In this study, about 75% of the investigated camels were found to be positive for piroplasmosis. However, no pathognomonic clinical signs of piroplasmosis (e.g., haemoglobin-urea) were recorded during sampling. Swelum et al. [11] reported some clinical, haematological, and biochemical changes due to natural infection of babesiosis in dromedary camels in Kingdom of Saudi Arabia (KSA). Camel is known to be tolerant to many diseases. However, from the present results, the effect of piroplasmosis in degree of anaemia as well as production and the productivity of camel need to be investigated in depth. Additionally, when mix-infection of protozoan parasites causing immunosuppression is present, the impact of the disease will be higher [3, 15]. Based on the present results, camel could be a source of infection for the coherded equines and vice versa, because camels are found to be infected by equine piroplasms including Babesia caballi and Theileria equi [6, 8]. Thus, camels should be considered in the epidemiology of equine piroplasmosis [9, 10].

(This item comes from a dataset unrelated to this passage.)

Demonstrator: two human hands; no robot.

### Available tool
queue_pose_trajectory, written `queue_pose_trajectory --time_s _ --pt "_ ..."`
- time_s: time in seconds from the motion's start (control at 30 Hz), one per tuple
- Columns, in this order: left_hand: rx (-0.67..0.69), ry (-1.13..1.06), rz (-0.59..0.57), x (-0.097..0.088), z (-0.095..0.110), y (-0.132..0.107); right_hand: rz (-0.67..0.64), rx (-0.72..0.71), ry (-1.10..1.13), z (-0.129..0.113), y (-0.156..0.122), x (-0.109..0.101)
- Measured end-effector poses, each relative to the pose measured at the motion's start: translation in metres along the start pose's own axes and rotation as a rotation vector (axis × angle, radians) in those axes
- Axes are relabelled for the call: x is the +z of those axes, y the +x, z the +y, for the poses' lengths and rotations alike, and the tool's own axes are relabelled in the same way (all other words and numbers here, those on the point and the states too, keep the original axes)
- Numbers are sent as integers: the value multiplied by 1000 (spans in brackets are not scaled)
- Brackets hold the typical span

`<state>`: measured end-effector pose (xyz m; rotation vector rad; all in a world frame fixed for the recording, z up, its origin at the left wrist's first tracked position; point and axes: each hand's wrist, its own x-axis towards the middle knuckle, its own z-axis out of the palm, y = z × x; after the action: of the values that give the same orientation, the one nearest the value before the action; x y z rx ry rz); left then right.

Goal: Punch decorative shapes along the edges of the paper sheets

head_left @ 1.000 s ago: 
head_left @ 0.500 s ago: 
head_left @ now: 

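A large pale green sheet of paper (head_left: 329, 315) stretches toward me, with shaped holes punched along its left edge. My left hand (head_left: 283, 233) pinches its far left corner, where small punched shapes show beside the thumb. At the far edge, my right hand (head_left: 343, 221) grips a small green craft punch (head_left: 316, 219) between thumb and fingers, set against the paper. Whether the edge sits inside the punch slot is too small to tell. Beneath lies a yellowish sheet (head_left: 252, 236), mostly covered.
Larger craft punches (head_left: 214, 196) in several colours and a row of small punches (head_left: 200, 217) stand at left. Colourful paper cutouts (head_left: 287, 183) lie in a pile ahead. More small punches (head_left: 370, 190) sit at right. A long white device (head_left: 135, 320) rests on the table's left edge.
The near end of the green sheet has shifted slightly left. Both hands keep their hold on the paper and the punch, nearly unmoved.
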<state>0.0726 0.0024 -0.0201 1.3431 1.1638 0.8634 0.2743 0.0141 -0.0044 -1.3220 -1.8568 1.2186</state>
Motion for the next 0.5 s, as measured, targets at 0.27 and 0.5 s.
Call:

From the results of the present study, female camels showed more acute infection when more parasitaemia was detected microscopically than males, although sex has no significant effect () in the susceptibility of infection.

Ticks are widespread in camel-raising habitats in the Sudan [2] (El hussein et al., 2004; Hassan, and Salih 2009). They cause serious adverse effects such as anaemia, dermatitis, mastitis, reduced meat and milk production, and low quality hides. The high prevalence of piroplasmosis revealed in this study could explain that TBDs may seriously affect the production and the productivity of camels in the Sudan. Moreover, the present results come to support the earlier suggestion of Shommein and Osman [13] that TBDs could be responsible for morbidity and mortality rate of Sudanese camels. Therefore, we come to conclude that to improve camel production and productivity in the Sudan, it is high time to monitor camels from tick borne diseases and to implement prophylaxis and treatment. Further study in the phylogenetic sequence of these DNA templates is recommended for parasite speciation.

Competing Interests

The authors declare that they have no conflict of interests regarding the publication of this article.

Acknowledgments

The authors would like to thank MLFRL and SUST for the field work and laboratory support, respectively. They are also grateful to VVBDI, Tanzania, for molecular technique and their special thanks are due to Dr. Imna Malele, Mr. Peter Paul, and Miss Delphina.